As I drove to the gym, I tried to remember the last time I ran on the treadmill. Then I tried to remember the last time I did an interval workout. A real interval workout, not the interval workout where I need to entertain myself for the last mile and so I sprint one light post, jog one light post. But today was the day I was back on the horse, er, treadmill. Back to regularly scheduled training and workouts and an accountability partner.
Thank goodness. Because I am ready.
I took the last two months off from formal training. That is, I wasn’t following any training plan. My goal to have no zero days, meaning I did something to purposefully move my body every day. And with only two exceptions in 60 days, I did just that.

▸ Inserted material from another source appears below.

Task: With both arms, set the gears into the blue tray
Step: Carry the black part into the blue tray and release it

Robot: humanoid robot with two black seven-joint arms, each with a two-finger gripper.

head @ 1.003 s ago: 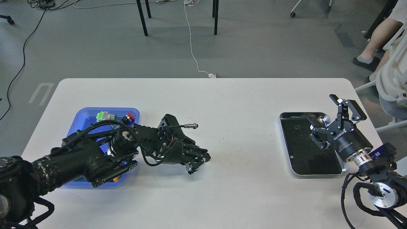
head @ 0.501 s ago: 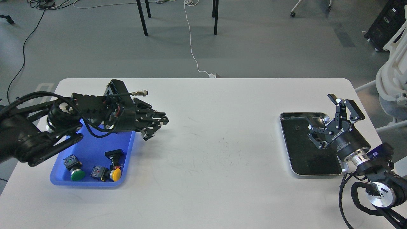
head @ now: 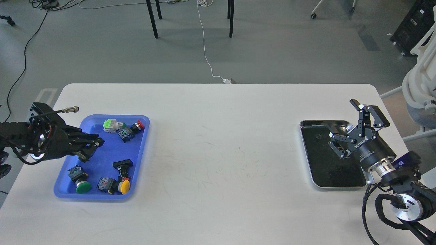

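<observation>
The blue tray lies at the table's left and holds several coloured push-button switches. My left gripper reaches in from the left edge and hovers over the tray's left half. It is dark and seen side-on, so its fingers cannot be told apart, and nothing shows in them. A tiny dark gear lies in the silver-rimmed metal tray at the right. My right gripper stands open over that tray's right part, to the right of the gear, holding nothing.
Switches with green, yellow and red caps lie in the blue tray. A white chair stands beyond the table's right edge. Chair legs and cables are on the floor behind.
My left arm swung left from the table's middle to over the blue tray's left half, uncovering the switches. The right gripper barely shifted. A person at the far right left the view.
</observation>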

It wasn’t so much my body that needed a rest but my mind and my soul. I needed time to relax, to regroup, to refresh. I needed to be back to the place where I couldn’t wait to see what was coming next in training. Last week, I started to get itchy for a real plan. And that, to me was a good sign.

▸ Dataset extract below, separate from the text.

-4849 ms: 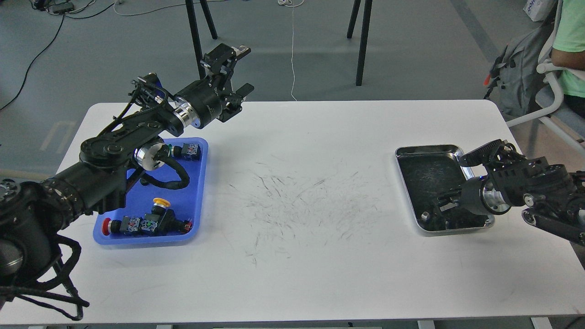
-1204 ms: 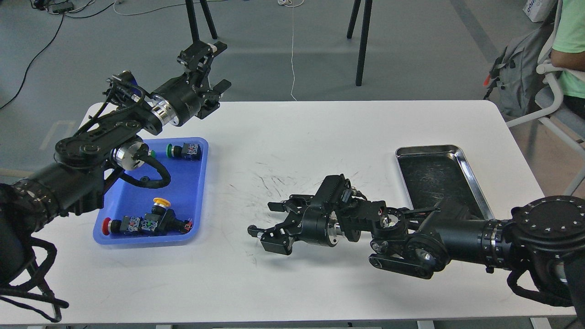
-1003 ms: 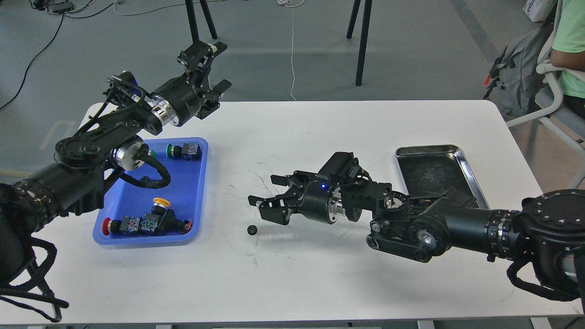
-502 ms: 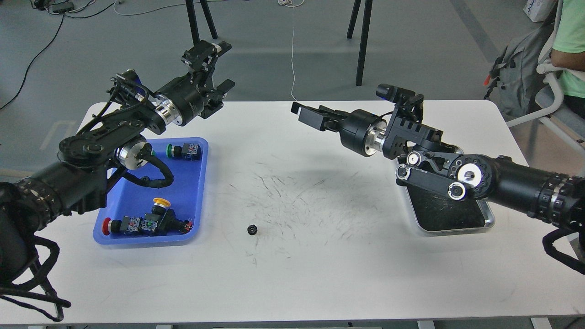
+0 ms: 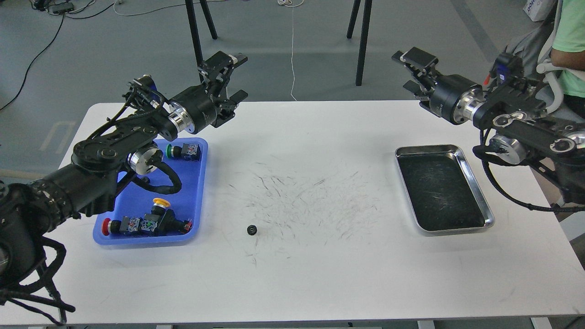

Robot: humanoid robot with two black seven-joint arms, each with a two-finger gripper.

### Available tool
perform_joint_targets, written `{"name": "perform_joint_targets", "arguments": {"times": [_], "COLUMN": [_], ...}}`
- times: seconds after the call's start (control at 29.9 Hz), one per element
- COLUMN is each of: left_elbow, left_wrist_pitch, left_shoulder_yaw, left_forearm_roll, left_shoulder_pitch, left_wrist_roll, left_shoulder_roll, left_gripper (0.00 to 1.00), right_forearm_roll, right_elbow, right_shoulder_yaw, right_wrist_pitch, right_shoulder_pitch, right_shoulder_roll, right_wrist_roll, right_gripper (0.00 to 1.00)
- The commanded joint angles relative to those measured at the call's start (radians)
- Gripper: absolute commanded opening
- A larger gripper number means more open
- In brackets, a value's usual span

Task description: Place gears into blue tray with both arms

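One gear on table, both arms raised clear.
Blue tray (image 5: pixel 199 192) at left holds colour-capped switches (image 5: pixel 146 224); left gripper (image 5: pixel 231 77) above its far end, jaws wide, empty. Gear (image 5: pixel 251 230) lies on table (image 5: pixel 320 274) just right of tray. Silver tray (image 5: pixel 475 192) at right; right gripper (image 5: pixel 413 71) high, spread apart, empty.

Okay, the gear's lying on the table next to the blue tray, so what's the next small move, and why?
Probably bring the left claw down over the gear. The gear lies on bare table just right of the blue tray, not in it, and both claws hover open and empty; the right claw is farther away.
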Motion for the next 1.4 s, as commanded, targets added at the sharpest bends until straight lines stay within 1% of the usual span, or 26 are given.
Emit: {"name": "perform_joint_targets", "arguments": {"times": [0.0,0.1,0.2,0.3,0.4,0.54,0.64,0.84,0.9,1.04,1.14,1.27,1.34,1.37], "left_elbow": [-0.022,-0.065,-0.094,-0.149,-0.168,-0.282,-0.364,-0.554,-0.602,-0.617,-0.619,-0.606,-0.603,-0.602], "left_wrist_pitch": [-0.002,-0.001,0.001,0.002,0.002,0.004,0.016,0.047,0.071,0.114,0.163,0.326,0.376,0.384], "left_shoulder_yaw": [0.026,0.031,0.031,0.040,0.066,0.098,0.131,0.134,0.135,0.202,0.261,0.365,0.403,0.413], "left_forearm_roll": [0.019,0.062,0.123,0.180,0.243,0.311,0.415,0.682,0.740,0.853,0.952,1.064,1.082,1.090], "left_shoulder_pitch": [-0.005,-0.008,-0.008,-0.008,-0.007,-0.005,-0.005,0.001,0.001,0.000,0.003,0.004,0.003,0.003], "left_wrist_roll": [0.000,0.000,0.000,0.000,0.000,0.000,0.000,0.000,0.000,0.000,0.000,0.000,0.000,0.000], "left_shoulder_roll": [0.001,0.009,0.012,0.021,0.041,0.102,0.147,0.263,0.297,0.340,0.360,0.358,0.357,0.358], "left_gripper": [1.00,1.00,1.00,1.00,1.00,1.00,1.00,1.00,1.00,1.00,1.00,1.00,0.99,0.99], "right_forearm_roll": [0.092,0.182,0.218,0.221,0.221,0.221,0.221,0.221,0.221,0.221,0.221,0.219,0.218,0.218], "right_elbow": [0.005,0.001,-0.001,0.005,-0.001,-0.001,0.004,0.001,0.001,-0.001,-0.001,-0.001,-0.001,0.001], "right_shoulder_yaw": [0.020,0.069,0.148,0.279,0.395,0.500,0.546,0.581,0.584,0.584,0.584,0.584,0.583,0.581], "right_wrist_pitch": [0.029,0.060,0.086,0.116,0.152,0.192,0.199,0.222,0.227,0.227,0.225,0.225,0.224,0.224], "right_shoulder_pitch": [-0.034,-0.094,-0.171,-0.266,-0.341,-0.428,-0.473,-0.516,-0.527,-0.544,-0.547,-0.550,-0.550,-0.550], "right_shoulder_roll": [-0.065,-0.086,-0.102,-0.111,-0.111,-0.111,-0.109,-0.102,-0.099,-0.082,-0.080,-0.076,-0.068,-0.066], "right_wrist_roll": [0.004,0.006,0.015,0.020,0.021,0.023,0.026,0.058,0.067,0.070,0.075,0.077,0.078,0.078], "right_gripper": [0.89,0.89,0.90,0.92,0.93,0.93,0.93,0.93,0.93,0.94,0.94,0.94,0.94,0.94]}}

My friend Sue, who has some coaching background, is helping me plan out my next training block in preparation for the Kentucky Derby Festival Mini-Marathon (a.k.a. a half marathon). It’s one of my bucket-list races and I believe I have successfully talked my friend Linda into doing the race with me. I’m not looking to PR. Hell, I may even go a bit off course in order to do a full lap of Churchill Downs with the marathoners. But my entire person — body, mind and spirit — is ready to get back to regularly scheduled workouts designed to get me through the half marathon feeling good.
And so today, I went back to treadmill for intervals. The workout didn’t sound so daunting. After all, I had done much worse. But after a few minutes of warmup, I realized that indeed this was going to be harder than it looked to me on paper. I had six intervals to do with a 90-second rest between. After a mile warmup, I bumped up the speed to the appropriate level and began my 2 minutes and 21 seconds of hard running. True story: The first interval nearly broke me.

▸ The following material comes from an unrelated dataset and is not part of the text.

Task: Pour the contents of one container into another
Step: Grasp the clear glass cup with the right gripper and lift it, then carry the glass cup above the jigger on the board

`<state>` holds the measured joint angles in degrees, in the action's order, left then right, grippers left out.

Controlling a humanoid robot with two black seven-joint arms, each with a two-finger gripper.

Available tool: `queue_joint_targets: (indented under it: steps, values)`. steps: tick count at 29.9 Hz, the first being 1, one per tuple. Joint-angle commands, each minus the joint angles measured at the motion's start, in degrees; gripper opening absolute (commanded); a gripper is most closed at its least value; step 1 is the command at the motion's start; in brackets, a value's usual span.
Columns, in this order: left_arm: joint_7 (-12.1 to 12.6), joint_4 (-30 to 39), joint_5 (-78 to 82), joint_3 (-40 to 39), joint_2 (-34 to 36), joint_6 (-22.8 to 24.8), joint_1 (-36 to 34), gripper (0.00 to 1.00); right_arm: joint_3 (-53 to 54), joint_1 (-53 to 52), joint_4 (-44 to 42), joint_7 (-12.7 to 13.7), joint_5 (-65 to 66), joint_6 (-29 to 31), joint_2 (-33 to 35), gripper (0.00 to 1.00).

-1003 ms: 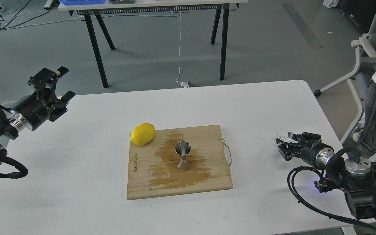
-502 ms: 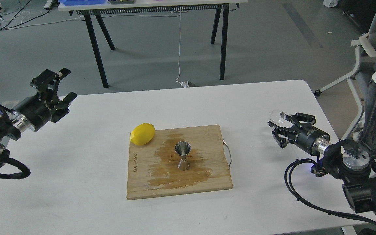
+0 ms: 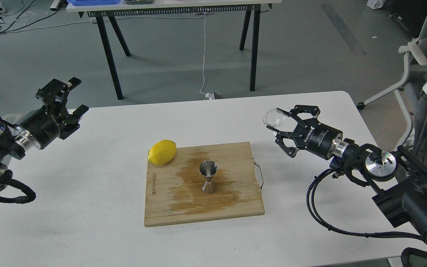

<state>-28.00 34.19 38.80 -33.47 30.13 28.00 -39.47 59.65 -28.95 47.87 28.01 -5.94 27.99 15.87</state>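
A tiny clear glass cup (image 3: 274,117) is held up in the air right of the cutting board, with my right gripper (image 3: 282,128) shut on it. The shiny steel jigger (image 3: 208,176) stands upright in the middle of the wooden cutting board (image 3: 184,207), on a wet stain, well to the left of and below the cup. My left gripper (image 3: 67,97) hovers open over the table's far left edge, with nothing between its fingers.
A yellow lemon (image 3: 162,151) lies on the board's back left corner. The board has a metal handle (image 3: 260,175) on its right side. A second table (image 3: 176,7) stands behind, and a chair (image 3: 417,55) is at the far right.
My right gripper has lifted the glass cup off the table's right side and carried it up and to the left, toward the board. The left arm has barely moved.
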Motion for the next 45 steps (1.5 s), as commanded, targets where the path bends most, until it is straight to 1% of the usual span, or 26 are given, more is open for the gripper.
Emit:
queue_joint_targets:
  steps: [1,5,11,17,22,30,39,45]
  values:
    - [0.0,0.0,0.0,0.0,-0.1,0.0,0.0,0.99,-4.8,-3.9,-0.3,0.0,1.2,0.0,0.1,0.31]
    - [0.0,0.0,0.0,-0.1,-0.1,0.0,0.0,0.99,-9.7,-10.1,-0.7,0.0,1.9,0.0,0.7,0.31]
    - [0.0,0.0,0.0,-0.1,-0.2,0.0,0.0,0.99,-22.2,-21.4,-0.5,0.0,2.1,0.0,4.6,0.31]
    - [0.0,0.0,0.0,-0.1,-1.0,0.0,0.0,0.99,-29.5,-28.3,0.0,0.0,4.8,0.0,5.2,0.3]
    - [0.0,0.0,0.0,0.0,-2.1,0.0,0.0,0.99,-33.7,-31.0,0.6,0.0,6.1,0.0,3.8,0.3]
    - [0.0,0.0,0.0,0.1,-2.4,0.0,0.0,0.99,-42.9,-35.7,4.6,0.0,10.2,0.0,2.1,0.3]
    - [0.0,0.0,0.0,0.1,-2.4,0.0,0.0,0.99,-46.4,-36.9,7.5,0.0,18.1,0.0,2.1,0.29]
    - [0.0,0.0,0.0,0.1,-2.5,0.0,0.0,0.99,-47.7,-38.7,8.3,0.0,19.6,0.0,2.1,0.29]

“This is not good,” I thought. “I have five more to go. Oh. My.”
But then the 90 second rest was up (time moves fastest when it’s on a rest interval) and I was off on No. 2. To my surprise the second, third and fourth intervals weren’t all that bad. On No. 5, my core was on fire and my legs felt like jello. But, come on, I only had two more to do. By the time I got to the final one, I told myself I can do anything for 2 minutes and 21 seconds. And so it went that I completed all six intervals at the prescribed pace for the day. And only once did I seriously think that puking was a possibility.
It wasn’t the prettiest workout ever, but neither was it the worst.
Potential can be a dangerous word. It is often used to hedge our bets on possibility. But if instead of trying to frantically fill that space of possibility, we held the space open, we can see the opportunities this day holds for us.